THE TASK:
Copy out every line of the data exactly.

MATERIAL PROVIDED:

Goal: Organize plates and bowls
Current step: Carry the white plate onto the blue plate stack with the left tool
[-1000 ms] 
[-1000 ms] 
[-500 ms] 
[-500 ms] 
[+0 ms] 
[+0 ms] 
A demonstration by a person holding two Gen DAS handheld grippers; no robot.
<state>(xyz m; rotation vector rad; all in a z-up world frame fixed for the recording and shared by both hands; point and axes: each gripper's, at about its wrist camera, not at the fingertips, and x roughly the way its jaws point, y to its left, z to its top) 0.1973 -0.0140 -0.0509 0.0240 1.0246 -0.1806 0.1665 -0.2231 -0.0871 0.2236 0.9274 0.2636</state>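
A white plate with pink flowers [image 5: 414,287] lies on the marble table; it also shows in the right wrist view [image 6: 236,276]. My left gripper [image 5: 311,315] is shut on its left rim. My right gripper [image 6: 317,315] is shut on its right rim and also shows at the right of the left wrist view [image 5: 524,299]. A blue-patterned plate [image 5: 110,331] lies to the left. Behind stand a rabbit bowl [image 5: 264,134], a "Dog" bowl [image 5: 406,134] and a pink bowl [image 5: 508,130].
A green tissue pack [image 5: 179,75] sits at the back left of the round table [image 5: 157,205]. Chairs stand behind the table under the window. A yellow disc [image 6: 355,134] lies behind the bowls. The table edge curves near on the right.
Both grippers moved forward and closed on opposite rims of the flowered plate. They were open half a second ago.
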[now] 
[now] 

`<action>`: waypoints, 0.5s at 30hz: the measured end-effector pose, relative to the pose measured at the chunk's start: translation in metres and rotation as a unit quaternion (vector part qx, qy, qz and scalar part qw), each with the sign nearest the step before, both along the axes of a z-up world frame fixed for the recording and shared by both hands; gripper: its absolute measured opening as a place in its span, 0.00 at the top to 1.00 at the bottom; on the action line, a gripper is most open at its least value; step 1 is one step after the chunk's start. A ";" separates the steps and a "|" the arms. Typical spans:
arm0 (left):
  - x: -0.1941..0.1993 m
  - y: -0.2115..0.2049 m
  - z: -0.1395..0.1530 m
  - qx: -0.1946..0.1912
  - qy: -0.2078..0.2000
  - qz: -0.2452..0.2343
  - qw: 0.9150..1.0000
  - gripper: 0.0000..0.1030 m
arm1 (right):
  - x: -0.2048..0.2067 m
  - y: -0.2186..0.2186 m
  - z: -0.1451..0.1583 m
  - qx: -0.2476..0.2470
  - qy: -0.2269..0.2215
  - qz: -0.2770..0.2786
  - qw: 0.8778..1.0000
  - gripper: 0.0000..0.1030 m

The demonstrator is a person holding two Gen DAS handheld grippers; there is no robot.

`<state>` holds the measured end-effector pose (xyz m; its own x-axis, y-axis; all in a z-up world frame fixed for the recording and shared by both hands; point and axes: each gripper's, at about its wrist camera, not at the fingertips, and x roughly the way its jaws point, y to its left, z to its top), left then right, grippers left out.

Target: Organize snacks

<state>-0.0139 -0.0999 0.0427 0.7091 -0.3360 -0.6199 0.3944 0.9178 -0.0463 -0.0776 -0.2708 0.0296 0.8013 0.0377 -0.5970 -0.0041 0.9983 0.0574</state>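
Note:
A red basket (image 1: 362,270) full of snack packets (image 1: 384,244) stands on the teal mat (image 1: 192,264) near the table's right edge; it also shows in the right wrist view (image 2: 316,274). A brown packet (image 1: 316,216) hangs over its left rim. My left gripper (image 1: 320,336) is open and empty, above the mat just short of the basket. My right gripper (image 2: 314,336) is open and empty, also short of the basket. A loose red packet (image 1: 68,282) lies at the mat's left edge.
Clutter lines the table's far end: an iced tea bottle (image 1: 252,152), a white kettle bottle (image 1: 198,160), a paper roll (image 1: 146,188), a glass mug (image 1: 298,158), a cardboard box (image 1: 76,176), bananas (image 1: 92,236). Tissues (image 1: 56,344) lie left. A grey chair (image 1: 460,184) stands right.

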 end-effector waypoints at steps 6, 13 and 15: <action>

OUTPUT OF THE TASK:
Goal: Organize plates and bowls
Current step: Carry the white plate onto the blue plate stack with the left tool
[-1000 ms] 
[-1000 ms] 
[-500 ms] 
[-500 ms] 
[+0 ms] 
[+0 ms] 
A demonstration by a person holding two Gen DAS handheld grippers; no robot.
<state>(xyz m; rotation vector rad; all in a z-up world frame fixed for the recording and shared by both hands; point and axes: each gripper's, at about its wrist camera, not at the fingertips, and x roughly the way its jaws point, y to its left, z to its top) 0.1973 -0.0140 -0.0509 0.0240 1.0246 -0.1806 0.1665 -0.2231 -0.0871 0.2236 0.9274 0.2636</state>
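A white plate with pink flowers [image 5: 414,287] lies on the marble table; it also shows in the right wrist view [image 6: 236,276]. My left gripper [image 5: 311,315] is shut on its left rim. My right gripper [image 6: 317,315] is shut on its right rim and also shows at the right of the left wrist view [image 5: 524,299]. A blue-patterned plate [image 5: 110,331] lies to the left. Behind stand a rabbit bowl [image 5: 264,134], a "Dog" bowl [image 5: 406,134] and a pink bowl [image 5: 508,130].
A green tissue pack [image 5: 179,75] sits at the back left of the round table [image 5: 157,205]. Chairs stand behind the table under the window. A yellow disc [image 6: 355,134] lies behind the bowls. The table edge curves near on the right.
Both grippers moved forward and closed on opposite rims of the flowered plate. They were open half a second ago.
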[now] 
[now] 

`<action>`: waypoints, 0.5s at 30hz: the measured end-effector pose, relative to the pose measured at the chunk's start: translation in metres and rotation as a unit quaternion (vector part qx, qy, qz and scalar part qw), each with the sign nearest the step before, both along the axes of a z-up world frame fixed for the recording and shared by both hands; gripper: its absolute measured opening as a place in its span, 0.00 at the top to 1.00 at the bottom; on the action line, a gripper is most open at its least value; step 1 is one step after the chunk's start. A ";" separates the steps and a "|" the arms. Typical spans:
arm0 (left):
  - x: -0.1941..0.1993 m
  - y: -0.2115..0.2049 m
  - z: -0.1395..0.1530 m
  - qx: -0.1946..0.1912
  - qy: -0.2078..0.2000
  - qz: -0.2452..0.2343
  - qw: 0.9150..1.0000
  - gripper: 0.0000..0.1030 m
arm1 (right):
  - x: -0.2048..0.2067 m
  - y: -0.2186..0.2186 m
  - z: -0.1451..0.1583 m
  - qx: -0.2476..0.2470
  - qy: -0.2269..0.2215
  - qz: -0.2770..0.2786
  - qw: 0.8778..1.0000
  - gripper: 0.0000..0.1030 m

The demonstrator is a person holding two Gen DAS handheld grippers; there is no robot.

`<state>` holds the measured end-effector pose (xyz m; its own x-axis, y-axis; all in a z-up world frame fixed for the recording and shared by both hands; point and axes: each gripper's, at about its wrist camera, not at the fingertips, and x roughly the way its jaws point, y to its left, z to its top), left then right, grippers left out.

Target: Organize snacks

<state>-0.0139 -0.0999 0.0427 0.7091 -0.3360 -0.6199 0.3944 0.9178 -0.0463 -0.0776 -0.2708 0.0296 0.8013 0.0377 -0.5970 -0.0041 0.9983 0.0574</state>
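Note:
A red basket (image 1: 362,270) full of snack packets (image 1: 384,244) stands on the teal mat (image 1: 192,264) near the table's right edge; it also shows in the right wrist view (image 2: 316,274). A brown packet (image 1: 316,216) hangs over its left rim. My left gripper (image 1: 320,336) is open and empty, above the mat just short of the basket. My right gripper (image 2: 314,336) is open and empty, also short of the basket. A loose red packet (image 1: 68,282) lies at the mat's left edge.
Clutter lines the table's far end: an iced tea bottle (image 1: 252,152), a white kettle bottle (image 1: 198,160), a paper roll (image 1: 146,188), a glass mug (image 1: 298,158), a cardboard box (image 1: 76,176), bananas (image 1: 92,236). Tissues (image 1: 56,344) lie left. A grey chair (image 1: 460,184) stands right.
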
 end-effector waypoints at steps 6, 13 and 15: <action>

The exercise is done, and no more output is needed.